Un sondaggio condotto tra gli over 65 mette in luce difficoltà e abitudini dovute al coronavirus. Sanno di essere quelli che rischiano di più in caso di Covid-19, e ormai sono terrorizzati al punto da aver praticamente azzerato la propria vita sociale.

Hanno paura di finire in ospedale, di essere intubati e di non avere nessuno accanto al momento del trapasso, ma la prima preoccupazione è per i propri cari che hanno paura di poter infettare. È la fotografia che emerge dal sondaggio condotto da Senior Italia FederAnziani su un campione di 645 over 65, per analizzare le paure e le difficoltà che la popolazione "senior" del Belpaese sta incontrando in questo lungo periodo di pandemia, e il livello di fiducia nei decisori politici.

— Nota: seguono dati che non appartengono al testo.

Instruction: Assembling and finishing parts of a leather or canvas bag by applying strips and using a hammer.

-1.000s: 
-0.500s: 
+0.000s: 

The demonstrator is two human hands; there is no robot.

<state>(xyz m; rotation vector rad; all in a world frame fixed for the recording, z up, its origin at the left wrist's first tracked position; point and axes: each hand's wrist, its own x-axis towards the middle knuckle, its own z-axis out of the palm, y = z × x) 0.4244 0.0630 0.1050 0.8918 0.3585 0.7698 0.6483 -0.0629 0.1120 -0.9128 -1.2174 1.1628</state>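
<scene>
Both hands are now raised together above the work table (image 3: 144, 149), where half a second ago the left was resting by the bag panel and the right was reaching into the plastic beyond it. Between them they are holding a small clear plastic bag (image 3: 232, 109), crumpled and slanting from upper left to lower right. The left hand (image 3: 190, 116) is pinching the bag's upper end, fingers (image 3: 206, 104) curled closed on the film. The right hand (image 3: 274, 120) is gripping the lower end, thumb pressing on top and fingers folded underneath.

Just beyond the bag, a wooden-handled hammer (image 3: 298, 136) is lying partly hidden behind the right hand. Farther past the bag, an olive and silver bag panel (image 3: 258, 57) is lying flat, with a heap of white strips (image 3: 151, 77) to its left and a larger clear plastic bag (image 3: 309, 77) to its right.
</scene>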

Così scopriamo che, nonostante le difficoltà, gli over 65 hanno imparato a usare tutte le tecnologie disponibili per restare in contatto con familiari e amici. Hanno avuto gravi difficoltà ad effettuare le visite specialistiche in itinere, gli esami diagnostici, gli interventi già programmati, i controlli oncologici e in un caso su tre sono stati costretti a ricorrere a strutture private pagando di tasca propria. Nonostante tutto, poi, si fidano delle istituzioni e tendenzialmente giudicano corrette e utili le azioni e le strategie messe in atto negli ultimi mesi dal governo centrale e dalle Regioni. In dettaglio, più dell'80% del campione è terrorizzato dal Covid, e un intervistato su quattro teme di poter morire (19,8%).

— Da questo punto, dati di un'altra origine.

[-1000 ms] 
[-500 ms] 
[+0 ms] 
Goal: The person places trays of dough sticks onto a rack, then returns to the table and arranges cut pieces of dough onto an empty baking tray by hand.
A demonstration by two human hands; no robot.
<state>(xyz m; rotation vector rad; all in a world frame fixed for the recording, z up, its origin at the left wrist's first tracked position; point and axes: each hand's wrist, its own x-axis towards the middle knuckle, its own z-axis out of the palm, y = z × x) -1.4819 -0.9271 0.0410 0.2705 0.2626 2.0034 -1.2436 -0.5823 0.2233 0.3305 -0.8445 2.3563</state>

La paura più diffusa è quella di infettare le persone care o essere infettati dai propri familiari (38,6% del campione), seguita da quella di essere intubato (36,4%), di finire in ospedale (34,7%), mentre la possibilità di morire da solo senza i propri familiari accanto spaventa un terzo degli intervistati (30,1%). Uno su cinque soffre una generica incertezza riguardo il proprio futuro (21,9%), teme lo sconvolgimento delle abitudini di vita (21,4%), e per la stessa percentuale lo spettro peggiore è quello della solitudine.

La vita degli over 65 è drasticamente cambiata dall'inizio della pandemia: il 57% del campione ha finito col vivere questi mesi in un lockdown permanente, vedendo ridotta o completamente azzerata la propria vita sociale nella quotidianità; per il 47,4% una delle più pesanti limitazioni è rappresentata dal non poter più viaggiare, per il 36,3% ha pesato soprattutto la difficoltà a contattare i medici e specialisti. Il 28,4% lamenta la difficoltà a incontrare i propri cari, il 19,7% ha sofferto per la mancanza di attività fisica, incluso il ballo all'interno del proprio centro anziani, il 19,4% avuto difficoltà a comunicare con gli uffici pubblici, mentre solo il 12,9% ha dichiarato di non aver riscontrato grandi cambiamenti nella propria vita quotidiana.

Nonostante le limitazioni gli over 65 non hanno rinunciato a comunicare con familiari e amici, e lo hanno fatto prevalentemente attraverso il telefono, fisso e cellulare (70,5%), via WhatsApp (63,4%), di persona anche se con le necessarie accortezze (47,9%), tramite video chiamata (44,3%) attraverso i social network (11,2%) e via mail (10%). Un intervistato su quattro ha qualcuno che si è ammalato di Covid tra i suoi familiari, parenti o amici (25,27%) e tra questi uno su cinque ha dichiarato che questo qualcuno è venuto a mancare a causa del coronavirus.